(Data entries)
- Opening Delimiter -

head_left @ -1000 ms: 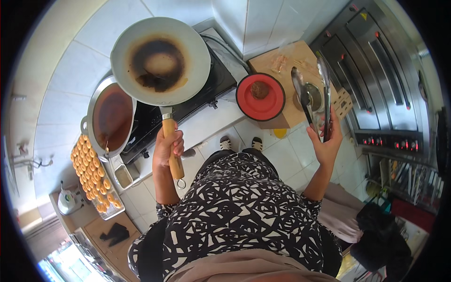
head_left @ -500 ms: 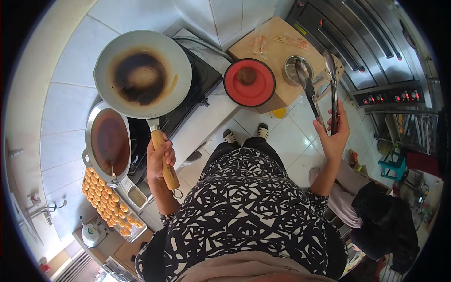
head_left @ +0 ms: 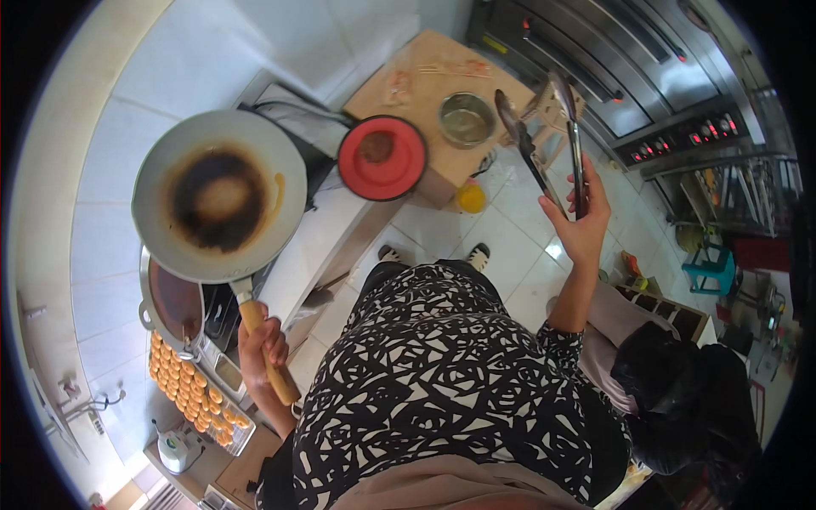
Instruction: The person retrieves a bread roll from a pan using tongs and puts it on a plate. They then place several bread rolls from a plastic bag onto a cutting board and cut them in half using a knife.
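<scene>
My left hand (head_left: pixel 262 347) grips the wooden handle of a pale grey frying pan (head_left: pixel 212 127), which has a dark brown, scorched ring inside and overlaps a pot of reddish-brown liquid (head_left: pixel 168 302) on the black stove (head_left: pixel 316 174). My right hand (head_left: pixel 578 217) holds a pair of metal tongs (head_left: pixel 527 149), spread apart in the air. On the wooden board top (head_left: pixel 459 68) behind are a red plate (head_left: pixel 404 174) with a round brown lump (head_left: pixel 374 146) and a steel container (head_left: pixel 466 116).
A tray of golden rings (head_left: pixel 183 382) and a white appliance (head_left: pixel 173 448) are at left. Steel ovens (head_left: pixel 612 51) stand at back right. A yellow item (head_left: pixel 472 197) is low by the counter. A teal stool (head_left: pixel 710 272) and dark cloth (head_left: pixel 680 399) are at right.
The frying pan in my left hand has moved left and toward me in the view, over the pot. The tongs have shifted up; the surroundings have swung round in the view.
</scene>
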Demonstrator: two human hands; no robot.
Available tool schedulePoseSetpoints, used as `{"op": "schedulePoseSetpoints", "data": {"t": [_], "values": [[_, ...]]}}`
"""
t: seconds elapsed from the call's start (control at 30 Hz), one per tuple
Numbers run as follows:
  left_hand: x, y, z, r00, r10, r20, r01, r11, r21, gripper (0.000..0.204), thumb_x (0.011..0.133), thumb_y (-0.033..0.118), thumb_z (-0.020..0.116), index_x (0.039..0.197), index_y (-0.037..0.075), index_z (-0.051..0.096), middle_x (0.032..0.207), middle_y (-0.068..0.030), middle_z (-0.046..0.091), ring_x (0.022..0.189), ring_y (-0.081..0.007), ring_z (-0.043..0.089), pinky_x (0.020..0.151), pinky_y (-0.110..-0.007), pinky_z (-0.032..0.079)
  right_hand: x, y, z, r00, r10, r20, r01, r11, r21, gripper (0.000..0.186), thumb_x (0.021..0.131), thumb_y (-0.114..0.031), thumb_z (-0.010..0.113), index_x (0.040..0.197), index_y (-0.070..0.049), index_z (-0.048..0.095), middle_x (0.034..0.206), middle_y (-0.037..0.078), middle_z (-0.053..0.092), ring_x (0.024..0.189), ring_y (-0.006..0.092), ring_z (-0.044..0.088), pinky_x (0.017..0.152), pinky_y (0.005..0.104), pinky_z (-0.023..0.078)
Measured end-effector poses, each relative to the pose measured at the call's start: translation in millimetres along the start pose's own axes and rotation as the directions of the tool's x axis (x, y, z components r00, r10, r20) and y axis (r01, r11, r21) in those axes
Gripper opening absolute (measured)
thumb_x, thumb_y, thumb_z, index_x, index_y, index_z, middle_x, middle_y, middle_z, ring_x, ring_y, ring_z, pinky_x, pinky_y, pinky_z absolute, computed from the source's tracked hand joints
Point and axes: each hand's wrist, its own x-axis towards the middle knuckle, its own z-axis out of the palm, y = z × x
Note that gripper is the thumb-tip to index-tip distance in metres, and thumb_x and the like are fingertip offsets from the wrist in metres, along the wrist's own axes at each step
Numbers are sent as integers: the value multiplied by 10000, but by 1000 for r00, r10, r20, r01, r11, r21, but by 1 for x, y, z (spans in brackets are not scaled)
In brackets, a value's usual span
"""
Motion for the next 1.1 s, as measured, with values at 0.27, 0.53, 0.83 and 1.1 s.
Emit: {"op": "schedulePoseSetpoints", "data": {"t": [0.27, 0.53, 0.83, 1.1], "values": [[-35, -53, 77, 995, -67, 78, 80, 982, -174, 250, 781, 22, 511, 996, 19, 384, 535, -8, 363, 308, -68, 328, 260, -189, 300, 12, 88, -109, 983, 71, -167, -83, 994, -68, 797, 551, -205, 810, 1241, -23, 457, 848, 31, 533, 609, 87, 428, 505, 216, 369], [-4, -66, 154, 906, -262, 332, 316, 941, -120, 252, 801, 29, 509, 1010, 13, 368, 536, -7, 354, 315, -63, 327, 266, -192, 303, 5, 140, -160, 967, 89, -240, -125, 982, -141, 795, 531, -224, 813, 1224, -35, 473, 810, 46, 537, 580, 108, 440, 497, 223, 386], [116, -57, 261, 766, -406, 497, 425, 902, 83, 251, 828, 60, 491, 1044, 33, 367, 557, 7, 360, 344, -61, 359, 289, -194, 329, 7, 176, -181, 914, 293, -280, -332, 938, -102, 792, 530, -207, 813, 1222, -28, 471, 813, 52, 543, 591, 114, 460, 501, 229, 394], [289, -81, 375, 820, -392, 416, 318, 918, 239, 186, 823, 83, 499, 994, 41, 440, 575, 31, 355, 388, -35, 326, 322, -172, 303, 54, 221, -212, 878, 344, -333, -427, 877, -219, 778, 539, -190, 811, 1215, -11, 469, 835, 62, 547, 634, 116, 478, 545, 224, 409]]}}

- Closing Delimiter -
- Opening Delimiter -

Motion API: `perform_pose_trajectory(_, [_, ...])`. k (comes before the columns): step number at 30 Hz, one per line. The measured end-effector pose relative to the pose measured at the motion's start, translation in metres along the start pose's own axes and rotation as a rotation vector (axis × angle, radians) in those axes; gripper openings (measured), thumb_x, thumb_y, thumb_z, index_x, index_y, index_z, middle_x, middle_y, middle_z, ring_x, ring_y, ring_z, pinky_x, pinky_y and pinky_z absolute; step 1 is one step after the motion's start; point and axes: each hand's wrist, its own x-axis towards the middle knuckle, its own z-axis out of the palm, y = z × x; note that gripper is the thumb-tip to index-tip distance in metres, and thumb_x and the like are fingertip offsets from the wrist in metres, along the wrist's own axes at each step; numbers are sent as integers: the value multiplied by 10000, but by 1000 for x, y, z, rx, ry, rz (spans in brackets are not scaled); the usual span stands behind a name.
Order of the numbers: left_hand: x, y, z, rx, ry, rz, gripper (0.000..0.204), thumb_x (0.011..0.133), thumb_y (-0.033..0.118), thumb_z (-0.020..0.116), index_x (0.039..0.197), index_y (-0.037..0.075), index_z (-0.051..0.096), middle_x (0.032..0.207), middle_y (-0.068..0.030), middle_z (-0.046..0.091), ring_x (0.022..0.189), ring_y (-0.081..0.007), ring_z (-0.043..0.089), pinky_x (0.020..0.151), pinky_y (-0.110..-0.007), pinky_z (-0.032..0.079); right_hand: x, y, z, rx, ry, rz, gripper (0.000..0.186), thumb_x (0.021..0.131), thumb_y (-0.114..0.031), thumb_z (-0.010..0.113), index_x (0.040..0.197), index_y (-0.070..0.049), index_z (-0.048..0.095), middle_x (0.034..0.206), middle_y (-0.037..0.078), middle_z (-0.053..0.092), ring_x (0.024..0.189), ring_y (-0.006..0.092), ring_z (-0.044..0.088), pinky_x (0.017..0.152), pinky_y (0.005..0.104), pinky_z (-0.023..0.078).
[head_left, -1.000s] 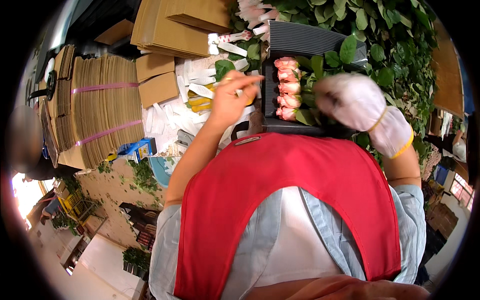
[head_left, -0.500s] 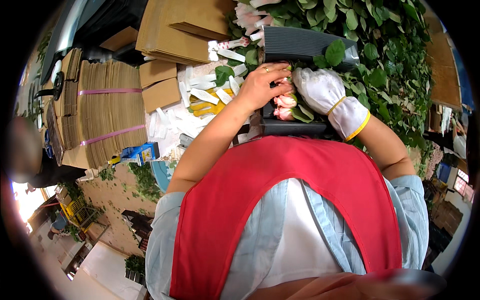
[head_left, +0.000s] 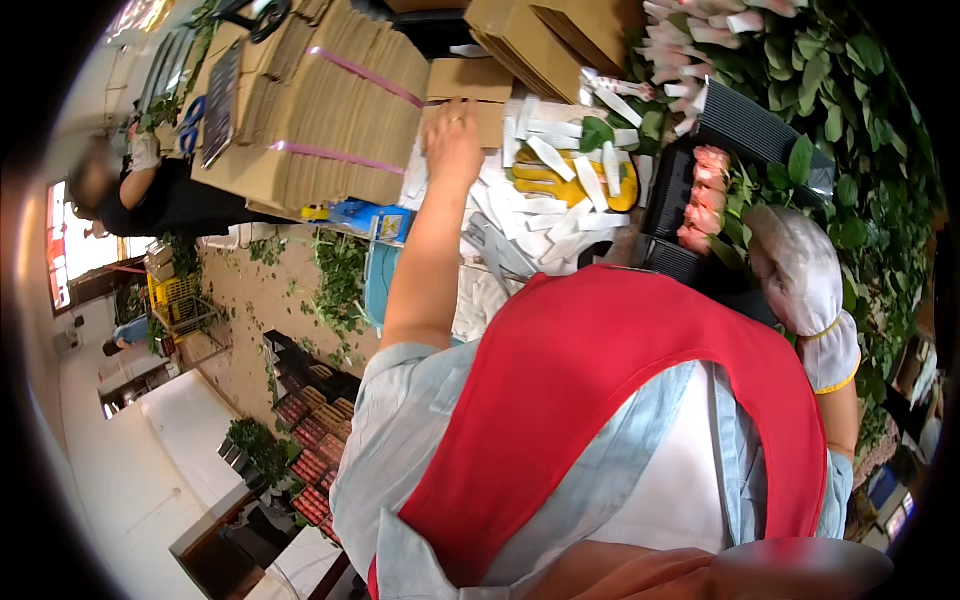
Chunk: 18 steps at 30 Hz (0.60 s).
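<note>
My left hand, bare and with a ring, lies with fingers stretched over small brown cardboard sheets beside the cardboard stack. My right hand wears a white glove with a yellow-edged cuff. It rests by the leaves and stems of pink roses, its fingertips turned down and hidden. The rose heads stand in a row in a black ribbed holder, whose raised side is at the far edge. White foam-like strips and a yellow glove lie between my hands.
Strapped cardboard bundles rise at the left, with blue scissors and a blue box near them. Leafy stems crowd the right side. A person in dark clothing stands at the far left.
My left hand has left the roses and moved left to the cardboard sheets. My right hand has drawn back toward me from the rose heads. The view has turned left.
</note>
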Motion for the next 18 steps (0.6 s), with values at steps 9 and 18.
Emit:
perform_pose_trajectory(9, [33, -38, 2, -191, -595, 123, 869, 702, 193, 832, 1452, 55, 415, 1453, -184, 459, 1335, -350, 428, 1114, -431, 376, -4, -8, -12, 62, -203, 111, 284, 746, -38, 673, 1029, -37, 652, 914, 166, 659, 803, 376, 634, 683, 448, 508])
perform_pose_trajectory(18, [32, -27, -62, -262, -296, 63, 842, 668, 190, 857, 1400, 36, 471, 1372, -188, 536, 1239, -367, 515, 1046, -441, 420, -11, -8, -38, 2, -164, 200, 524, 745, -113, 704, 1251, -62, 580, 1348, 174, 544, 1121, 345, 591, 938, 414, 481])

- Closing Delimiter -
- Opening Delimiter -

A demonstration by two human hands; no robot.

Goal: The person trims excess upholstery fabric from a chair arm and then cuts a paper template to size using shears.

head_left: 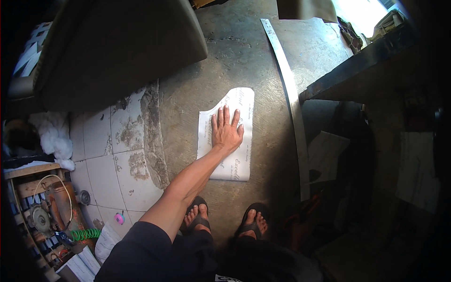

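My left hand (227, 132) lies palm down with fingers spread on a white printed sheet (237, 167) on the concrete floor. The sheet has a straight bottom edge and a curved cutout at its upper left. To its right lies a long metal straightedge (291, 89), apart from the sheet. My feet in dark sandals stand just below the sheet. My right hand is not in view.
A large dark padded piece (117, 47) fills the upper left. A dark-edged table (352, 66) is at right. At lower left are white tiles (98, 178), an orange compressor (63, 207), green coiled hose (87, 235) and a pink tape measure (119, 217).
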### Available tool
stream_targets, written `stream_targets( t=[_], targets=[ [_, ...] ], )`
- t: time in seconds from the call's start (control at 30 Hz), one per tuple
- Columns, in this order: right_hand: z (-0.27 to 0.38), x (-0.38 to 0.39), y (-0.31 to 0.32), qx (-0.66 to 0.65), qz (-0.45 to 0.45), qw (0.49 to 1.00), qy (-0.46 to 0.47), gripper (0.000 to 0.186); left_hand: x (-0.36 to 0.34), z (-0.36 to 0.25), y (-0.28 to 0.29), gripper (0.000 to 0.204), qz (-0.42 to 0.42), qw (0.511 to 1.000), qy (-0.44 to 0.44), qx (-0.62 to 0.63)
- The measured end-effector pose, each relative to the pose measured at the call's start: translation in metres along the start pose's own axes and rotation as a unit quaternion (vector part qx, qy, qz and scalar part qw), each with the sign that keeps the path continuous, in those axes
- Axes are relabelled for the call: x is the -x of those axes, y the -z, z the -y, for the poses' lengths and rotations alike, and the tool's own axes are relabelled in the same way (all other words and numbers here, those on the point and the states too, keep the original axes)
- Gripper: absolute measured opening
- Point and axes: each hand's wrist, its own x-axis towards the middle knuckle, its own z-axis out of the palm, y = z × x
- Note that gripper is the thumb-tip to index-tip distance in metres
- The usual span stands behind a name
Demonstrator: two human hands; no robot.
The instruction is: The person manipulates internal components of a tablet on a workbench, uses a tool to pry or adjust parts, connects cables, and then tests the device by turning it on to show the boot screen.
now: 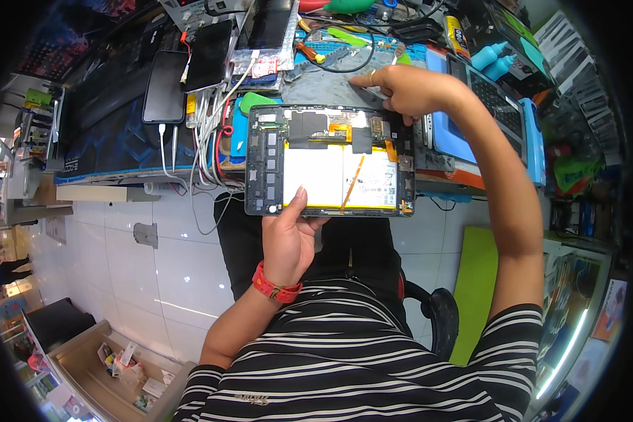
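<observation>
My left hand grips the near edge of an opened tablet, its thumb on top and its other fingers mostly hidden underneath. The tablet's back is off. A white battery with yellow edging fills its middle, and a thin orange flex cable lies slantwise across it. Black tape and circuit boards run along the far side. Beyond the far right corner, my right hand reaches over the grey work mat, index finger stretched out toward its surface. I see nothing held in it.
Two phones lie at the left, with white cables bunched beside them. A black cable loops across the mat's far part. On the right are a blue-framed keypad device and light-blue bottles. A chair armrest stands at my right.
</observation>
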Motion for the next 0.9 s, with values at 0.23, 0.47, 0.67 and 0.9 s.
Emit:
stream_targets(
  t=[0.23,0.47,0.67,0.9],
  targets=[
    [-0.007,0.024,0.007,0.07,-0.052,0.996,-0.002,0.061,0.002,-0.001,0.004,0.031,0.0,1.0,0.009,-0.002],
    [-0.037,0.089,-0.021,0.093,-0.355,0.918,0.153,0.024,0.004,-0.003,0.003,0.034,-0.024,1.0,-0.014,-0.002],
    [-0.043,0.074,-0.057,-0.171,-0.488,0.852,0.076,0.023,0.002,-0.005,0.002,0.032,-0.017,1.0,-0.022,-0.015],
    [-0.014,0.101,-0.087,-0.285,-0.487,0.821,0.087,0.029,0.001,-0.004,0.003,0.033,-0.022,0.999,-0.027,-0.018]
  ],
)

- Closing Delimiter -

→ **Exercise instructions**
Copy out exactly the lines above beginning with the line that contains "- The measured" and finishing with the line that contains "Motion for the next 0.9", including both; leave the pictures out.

→ **Exercise solution**
- The measured end-effector pose, each relative to the pose measured at the call's start: translation in metres along the start pose's own axes and rotation as a unit quaternion (vector part qx, qy, qz and scalar part qw), each with the sign that keeps the path continuous, in those axes
- Axes are relabelled for the call: x is the -x of those axes, y the -z, z the -y, for the poses' lengths and rotations alike, and the tool's own axes are relabelled in the same way (all other words and numbers here, those on the point and the states too, keep the original axes)
- Gripper: absolute measured opening
- Point and axes: each hand's wrist, its own x-axis towards the middle knuckle, its own z-axis out of the palm, y = z × x
- Note that gripper is the thumb-tip to index-tip distance in metres
- The usual span stands behind a name
Demonstrator: two human hands; no robot.
The instruction is: The person manipulates internal components of a tablet on a workbench, uses a tool to pry or adjust parts, connects cables, and then tests the device by turning it on to show the boot screen.
now: 
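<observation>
My left hand grips the near edge of an opened tablet, its thumb on top and its other fingers mostly hidden underneath. The tablet's back is off. A white battery with yellow edging fills its middle, and a thin orange flex cable lies slantwise across it. Black tape and circuit boards run along the far side. Beyond the far right corner, my right hand reaches over the grey work mat, index finger stretched out toward its surface. I see nothing held in it.
Two phones lie at the left, with white cables bunched beside them. A black cable loops across the mat's far part. On the right are a blue-framed keypad device and light-blue bottles. A chair armrest stands at my right.
</observation>
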Motion for the next 0.9 s, with values at 0.23, 0.47, 0.67 and 0.9 s.

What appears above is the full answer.